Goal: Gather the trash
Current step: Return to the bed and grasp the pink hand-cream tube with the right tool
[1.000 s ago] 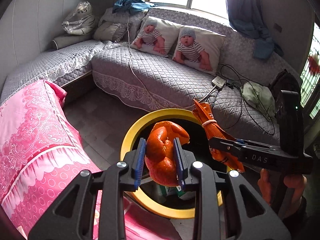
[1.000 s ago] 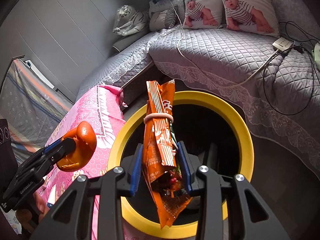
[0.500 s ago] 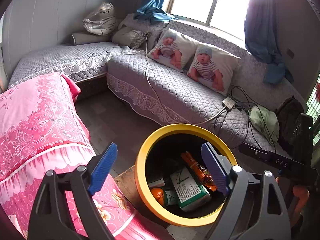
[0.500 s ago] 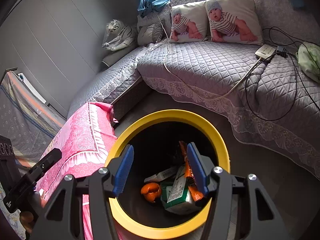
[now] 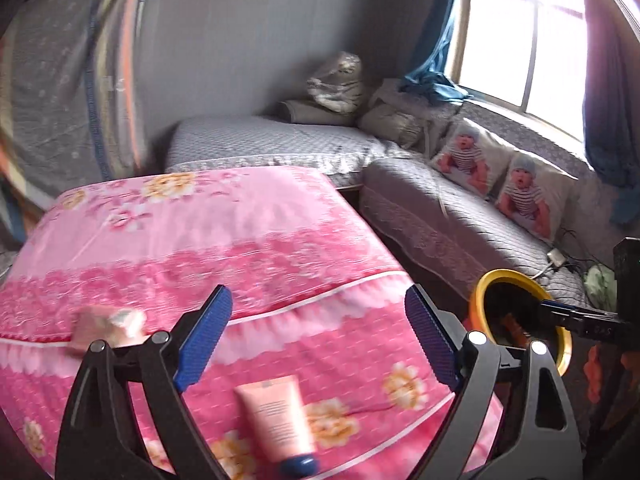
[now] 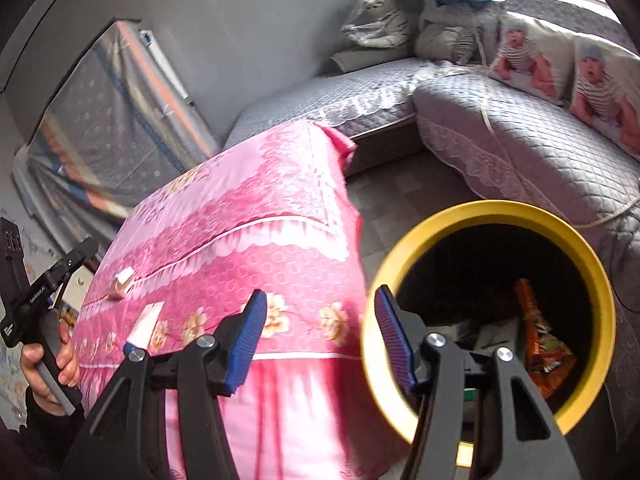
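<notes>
Two views to go through, so we're starting with the left wrist one. We're holding the left gripper (image 5: 318,336) over the pink tablecloth (image 5: 200,240) with its blue pads spread wide and nothing between them. A pink tube (image 5: 278,424) with a dark cap is lying low in the frame, just under the gap between the fingers, so we're guessing that's the next bit of trash and the jaws are wide to fit around it. A small pale wrapper or box (image 5: 106,326) is sitting at lower left, too blurry to name. The yellow bin (image 5: 478,300) is peeking in at lower right, with the other tool's tip over its mouth.

Over in the right wrist view, the right gripper (image 6: 320,332) is also gaping and empty, hanging between the table edge and the yellow bin (image 6: 384,280). The bin is filling the right half of the frame, an orange snack bag (image 6: 536,340) and other packaging lying inside it. On the tablecloth (image 6: 260,220) at mid-left we're seeing the tube (image 6: 142,328) and the little box (image 6: 122,282) waiting. The bin is parked right against the table, probably to keep drops short.
</notes>
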`<control>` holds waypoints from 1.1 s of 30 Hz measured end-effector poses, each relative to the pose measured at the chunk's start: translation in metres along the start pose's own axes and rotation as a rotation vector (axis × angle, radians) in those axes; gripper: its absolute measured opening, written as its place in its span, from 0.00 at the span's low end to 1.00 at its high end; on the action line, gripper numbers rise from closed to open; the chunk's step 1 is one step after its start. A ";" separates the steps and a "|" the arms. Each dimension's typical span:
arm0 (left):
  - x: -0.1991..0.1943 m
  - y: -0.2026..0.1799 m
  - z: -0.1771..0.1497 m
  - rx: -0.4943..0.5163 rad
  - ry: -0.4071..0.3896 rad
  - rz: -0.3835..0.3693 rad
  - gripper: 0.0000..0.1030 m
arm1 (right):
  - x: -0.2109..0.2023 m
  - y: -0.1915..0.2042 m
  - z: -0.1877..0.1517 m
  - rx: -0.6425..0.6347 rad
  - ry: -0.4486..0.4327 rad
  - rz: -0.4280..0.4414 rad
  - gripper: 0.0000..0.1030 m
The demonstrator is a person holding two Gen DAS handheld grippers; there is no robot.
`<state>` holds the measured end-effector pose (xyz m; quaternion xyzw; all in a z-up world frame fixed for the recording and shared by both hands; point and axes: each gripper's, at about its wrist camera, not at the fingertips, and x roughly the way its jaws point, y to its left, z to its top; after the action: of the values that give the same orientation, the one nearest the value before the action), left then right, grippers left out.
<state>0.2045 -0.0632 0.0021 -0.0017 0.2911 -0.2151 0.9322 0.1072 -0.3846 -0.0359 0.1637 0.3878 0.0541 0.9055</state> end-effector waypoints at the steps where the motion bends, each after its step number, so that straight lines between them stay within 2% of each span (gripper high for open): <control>1: -0.011 0.018 -0.005 -0.019 -0.003 0.026 0.81 | 0.008 0.017 0.002 -0.030 0.020 0.023 0.52; 4: -0.041 0.063 -0.021 -0.065 -0.020 0.134 0.82 | 0.031 0.067 0.005 -0.114 0.077 0.082 0.52; 8: -0.076 0.099 -0.043 -0.094 -0.051 0.225 0.85 | 0.060 0.124 0.000 -0.176 0.191 0.172 0.52; 12: -0.097 0.123 -0.060 -0.134 -0.071 0.244 0.85 | 0.078 0.172 -0.014 -0.258 0.255 0.195 0.52; 15: -0.105 0.131 -0.066 -0.141 -0.083 0.252 0.85 | 0.093 0.198 -0.025 -0.304 0.304 0.190 0.60; 24: -0.112 0.151 -0.079 -0.163 -0.098 0.257 0.87 | 0.136 0.233 -0.035 -0.366 0.384 0.058 0.60; 28: -0.111 0.159 -0.084 -0.168 -0.089 0.260 0.88 | 0.153 0.238 -0.036 -0.377 0.416 0.029 0.60; 33: -0.105 0.161 -0.088 -0.122 -0.065 0.286 0.88 | 0.172 0.243 -0.038 -0.387 0.460 0.018 0.58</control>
<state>0.1436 0.1357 -0.0350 -0.0237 0.2704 -0.0620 0.9605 0.2058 -0.1075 -0.0962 -0.0248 0.5638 0.1706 0.8077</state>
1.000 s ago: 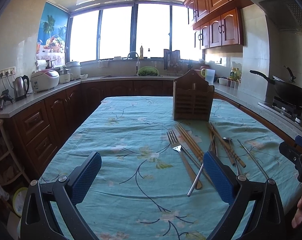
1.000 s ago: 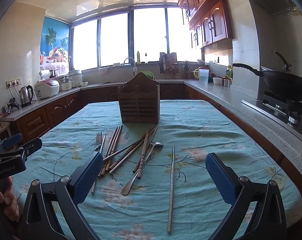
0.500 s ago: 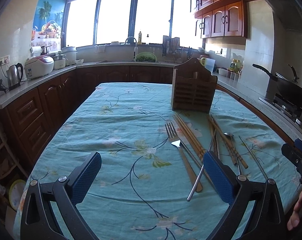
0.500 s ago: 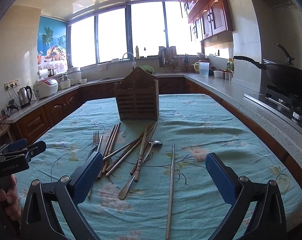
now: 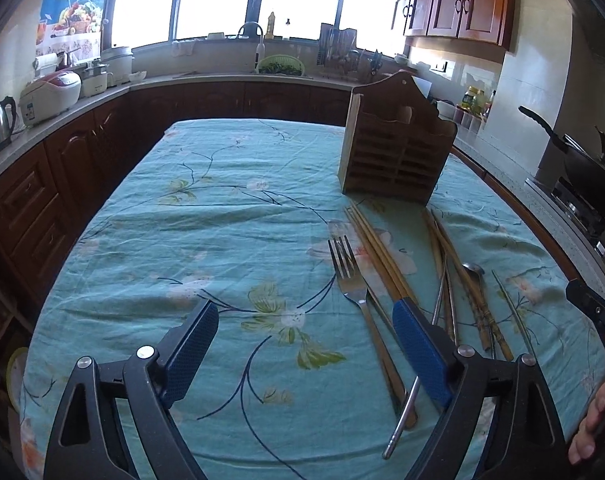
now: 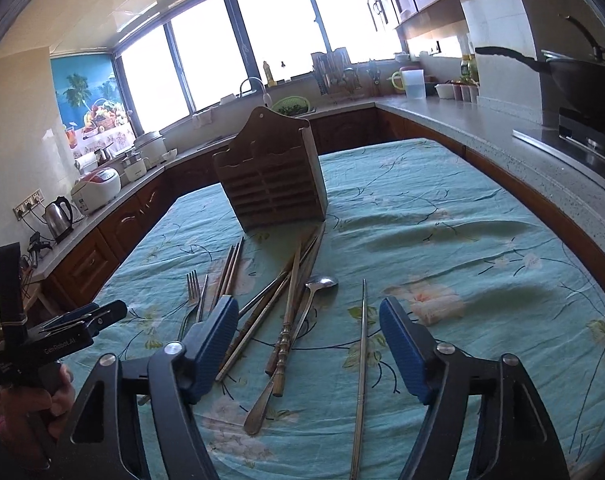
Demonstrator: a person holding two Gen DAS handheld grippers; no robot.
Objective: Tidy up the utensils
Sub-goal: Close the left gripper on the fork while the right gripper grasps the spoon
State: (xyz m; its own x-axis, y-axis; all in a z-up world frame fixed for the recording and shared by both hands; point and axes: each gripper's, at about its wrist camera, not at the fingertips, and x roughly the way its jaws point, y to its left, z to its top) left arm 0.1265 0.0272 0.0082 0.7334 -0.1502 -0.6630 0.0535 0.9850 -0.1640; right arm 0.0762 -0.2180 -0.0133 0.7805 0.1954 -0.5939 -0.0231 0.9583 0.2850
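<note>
Loose utensils lie in a crossed heap on the teal flowered tablecloth (image 5: 206,216), toward its right edge and just in front of the slatted brown wooden utensil holder (image 5: 398,156), which stands upright nearer the far edge. The heap comprises a steel four-tined fork (image 5: 348,268), a bundle of plain wooden chopsticks (image 5: 376,248), dark carved wooden chopsticks (image 6: 288,320), a steel spoon (image 6: 302,320) and a thin steel chopstick (image 6: 362,344) lying apart on the right side of the heap. None has yet been placed in the holder.

The left gripper (image 5: 306,352), with blue ribbed pads, has just been narrowing its jaws; nothing sits between them, so it is released and empty, with only bare cloth in its gap. The right gripper (image 6: 308,342) has likewise just been narrowing, its pads not pressing on anything, though the carved chopsticks and the spoon handle lie on the cloth below its gap.

Probable hazards: the pieces overlap, so a grasp on one may drag or scatter its neighbours; thin steel rods lying flat on soft cloth may slip from the pads or pinch the fabric; both grippers work close together and may collide.
</note>
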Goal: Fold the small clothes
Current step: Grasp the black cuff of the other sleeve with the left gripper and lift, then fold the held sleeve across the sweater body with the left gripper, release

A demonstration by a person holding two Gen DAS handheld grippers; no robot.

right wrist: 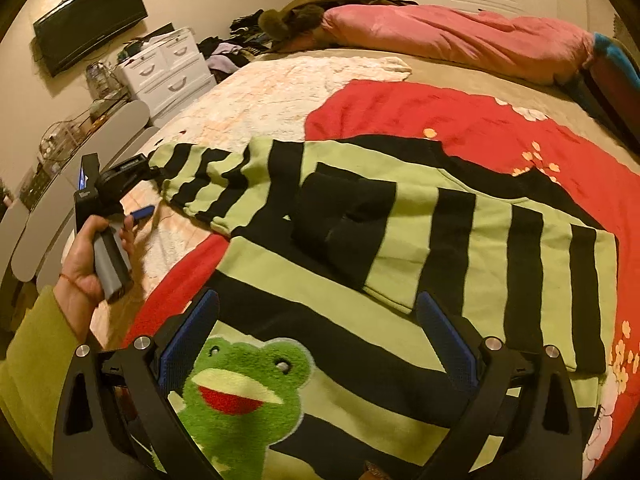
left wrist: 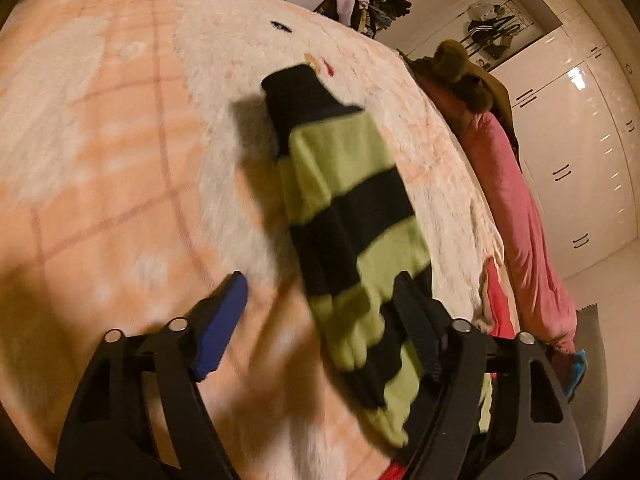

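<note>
A green and black striped sweater [right wrist: 400, 240] with a frog patch [right wrist: 244, 388] lies flat on a red blanket on the bed. One sleeve is folded across its chest, its black cuff [right wrist: 344, 216] in the middle. The other sleeve [left wrist: 344, 208] stretches out to the side over the peach blanket. My left gripper [left wrist: 320, 300] is open, its fingers either side of that sleeve, the right finger touching it. It also shows in the right wrist view [right wrist: 136, 200], held by a hand. My right gripper [right wrist: 316, 316] is open and empty just above the sweater's lower body.
A red flowered blanket [right wrist: 480, 120] and a peach fluffy blanket [left wrist: 100, 140] cover the bed. A pink duvet [right wrist: 460, 36] and a brown coat lie along the far edge. A white drawer chest [right wrist: 168, 68], a wall TV [right wrist: 88, 20] and white wardrobes [left wrist: 580, 140] stand around.
</note>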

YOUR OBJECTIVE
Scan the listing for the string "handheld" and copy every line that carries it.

TASK RESPONSE
The demonstrator is a person holding two Gen DAS handheld grippers; there is no robot.
Demonstrator: a person holding two Gen DAS handheld grippers; no robot.
A demonstration by a person holding two Gen DAS handheld grippers; no robot.

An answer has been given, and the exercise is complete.